Task to complete — Each line below should be restated exactly, with nothing dropped.

Stored data —
▽

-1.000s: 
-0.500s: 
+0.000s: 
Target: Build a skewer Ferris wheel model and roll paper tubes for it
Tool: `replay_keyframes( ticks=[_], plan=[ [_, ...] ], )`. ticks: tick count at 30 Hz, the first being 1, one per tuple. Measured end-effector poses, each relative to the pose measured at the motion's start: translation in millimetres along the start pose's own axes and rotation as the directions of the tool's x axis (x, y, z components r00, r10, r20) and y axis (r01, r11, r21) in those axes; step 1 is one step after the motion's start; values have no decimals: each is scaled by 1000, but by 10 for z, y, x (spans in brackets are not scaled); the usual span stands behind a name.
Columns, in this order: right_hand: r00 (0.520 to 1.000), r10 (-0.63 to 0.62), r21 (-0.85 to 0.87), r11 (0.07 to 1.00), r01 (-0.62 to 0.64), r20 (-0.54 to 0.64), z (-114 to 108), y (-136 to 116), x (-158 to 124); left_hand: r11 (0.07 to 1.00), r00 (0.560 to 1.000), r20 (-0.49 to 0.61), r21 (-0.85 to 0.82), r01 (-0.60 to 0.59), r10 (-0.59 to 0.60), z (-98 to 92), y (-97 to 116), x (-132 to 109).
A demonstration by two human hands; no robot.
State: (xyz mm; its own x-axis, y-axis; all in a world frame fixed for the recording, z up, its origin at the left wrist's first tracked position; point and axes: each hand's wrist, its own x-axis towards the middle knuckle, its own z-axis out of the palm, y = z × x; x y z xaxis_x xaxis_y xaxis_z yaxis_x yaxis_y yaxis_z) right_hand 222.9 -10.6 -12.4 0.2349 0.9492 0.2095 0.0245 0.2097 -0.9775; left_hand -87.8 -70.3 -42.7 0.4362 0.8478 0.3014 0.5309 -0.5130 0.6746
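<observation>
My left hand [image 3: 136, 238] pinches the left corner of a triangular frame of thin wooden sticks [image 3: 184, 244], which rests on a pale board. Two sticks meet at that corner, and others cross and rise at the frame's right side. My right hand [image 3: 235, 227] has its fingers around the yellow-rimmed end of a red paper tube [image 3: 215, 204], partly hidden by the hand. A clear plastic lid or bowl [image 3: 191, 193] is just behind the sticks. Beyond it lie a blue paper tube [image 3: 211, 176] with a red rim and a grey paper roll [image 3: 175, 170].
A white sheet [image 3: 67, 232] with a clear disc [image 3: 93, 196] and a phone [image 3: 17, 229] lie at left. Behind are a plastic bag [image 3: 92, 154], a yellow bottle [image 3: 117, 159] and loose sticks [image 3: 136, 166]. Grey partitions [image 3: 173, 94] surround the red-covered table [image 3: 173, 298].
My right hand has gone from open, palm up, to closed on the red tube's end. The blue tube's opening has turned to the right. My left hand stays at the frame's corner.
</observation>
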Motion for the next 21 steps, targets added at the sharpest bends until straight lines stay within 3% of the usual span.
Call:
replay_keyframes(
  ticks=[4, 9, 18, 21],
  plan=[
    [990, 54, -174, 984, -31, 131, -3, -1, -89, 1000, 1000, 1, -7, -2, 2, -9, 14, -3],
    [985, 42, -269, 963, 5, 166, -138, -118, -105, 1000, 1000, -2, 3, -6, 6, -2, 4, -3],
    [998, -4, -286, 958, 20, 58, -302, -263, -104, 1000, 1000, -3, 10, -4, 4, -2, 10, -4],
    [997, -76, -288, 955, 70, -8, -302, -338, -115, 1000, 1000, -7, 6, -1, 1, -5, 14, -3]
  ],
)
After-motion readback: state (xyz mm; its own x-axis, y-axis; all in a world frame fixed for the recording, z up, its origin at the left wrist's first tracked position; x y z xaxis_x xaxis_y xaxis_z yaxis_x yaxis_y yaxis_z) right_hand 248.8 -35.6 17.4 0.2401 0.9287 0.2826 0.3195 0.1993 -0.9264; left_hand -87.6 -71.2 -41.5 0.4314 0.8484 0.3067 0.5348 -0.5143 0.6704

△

Answer to this problem —
-1.000s: 
-0.500s: 
+0.000s: 
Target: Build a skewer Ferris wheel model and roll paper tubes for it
Tool: `replay_keyframes( ticks=[_], plan=[ [_, ...] ], )`. ticks: tick count at 30 Hz, the first being 1, one per tuple. Measured end-effector poses, each relative to the pose measured at the motion's start: translation in millimetres along the start pose's own axes and rotation as the directions of the tool's x axis (x, y, z components r00, r10, r20) and y axis (r01, r11, r21) in those axes; step 1 is one step after the motion's start; values have no decimals: each is scaled by 1000, but by 10 for z, y, x (spans in brackets are not scaled); the usual span stands behind a name.
Columns, in this order: right_hand: r00 (0.520 to 1.000), r10 (-0.63 to 0.62), r21 (-0.85 to 0.87), r11 (0.07 to 1.00), r01 (-0.62 to 0.64), r20 (-0.54 to 0.64), z (-114 to 108), y (-136 to 116), x (-158 to 124); left_hand: r11 (0.07 to 1.00), r00 (0.560 to 1.000), r20 (-0.49 to 0.61), r21 (-0.85 to 0.82), r01 (-0.60 to 0.59), r10 (-0.59 to 0.60), z (-98 to 92), y (-97 to 116), x (-132 to 109).
A demonstration by two human hands; no robot.
State: (xyz mm; its own x-axis, y-axis; all in a world frame fixed for the recording, z up, its origin at the left wrist's first tracked position; point and axes: each hand's wrist, its own x-axis towards the middle knuckle, its own z-axis out of the palm, y = z × x; x y z xaxis_x xaxis_y xaxis_z yaxis_x yaxis_y yaxis_z) right_hand 222.9 -10.6 -12.4 0.2349 0.9492 0.2095 0.0245 0.2097 -0.9775; left_hand -87.8 -70.3 -42.7 0.4362 0.8478 0.3014 0.5309 -0.5130 0.6746
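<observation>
My left hand [image 3: 136, 238] pinches the left corner of a triangular frame of thin wooden sticks [image 3: 184, 244], which rests on a pale board. Two sticks meet at that corner, and others cross and rise at the frame's right side. My right hand [image 3: 235, 227] has its fingers around the yellow-rimmed end of a red paper tube [image 3: 215, 204], partly hidden by the hand. A clear plastic lid or bowl [image 3: 191, 193] is just behind the sticks. Beyond it lie a blue paper tube [image 3: 211, 176] with a red rim and a grey paper roll [image 3: 175, 170].
A white sheet [image 3: 67, 232] with a clear disc [image 3: 93, 196] and a phone [image 3: 17, 229] lie at left. Behind are a plastic bag [image 3: 92, 154], a yellow bottle [image 3: 117, 159] and loose sticks [image 3: 136, 166]. Grey partitions [image 3: 173, 94] surround the red-covered table [image 3: 173, 298].
My right hand has gone from open, palm up, to closed on the red tube's end. The blue tube's opening has turned to the right. My left hand stays at the frame's corner.
</observation>
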Motion for the next 21 steps, targets added at the sharpest bends until straight lines stay within 3% of the usual span.
Call:
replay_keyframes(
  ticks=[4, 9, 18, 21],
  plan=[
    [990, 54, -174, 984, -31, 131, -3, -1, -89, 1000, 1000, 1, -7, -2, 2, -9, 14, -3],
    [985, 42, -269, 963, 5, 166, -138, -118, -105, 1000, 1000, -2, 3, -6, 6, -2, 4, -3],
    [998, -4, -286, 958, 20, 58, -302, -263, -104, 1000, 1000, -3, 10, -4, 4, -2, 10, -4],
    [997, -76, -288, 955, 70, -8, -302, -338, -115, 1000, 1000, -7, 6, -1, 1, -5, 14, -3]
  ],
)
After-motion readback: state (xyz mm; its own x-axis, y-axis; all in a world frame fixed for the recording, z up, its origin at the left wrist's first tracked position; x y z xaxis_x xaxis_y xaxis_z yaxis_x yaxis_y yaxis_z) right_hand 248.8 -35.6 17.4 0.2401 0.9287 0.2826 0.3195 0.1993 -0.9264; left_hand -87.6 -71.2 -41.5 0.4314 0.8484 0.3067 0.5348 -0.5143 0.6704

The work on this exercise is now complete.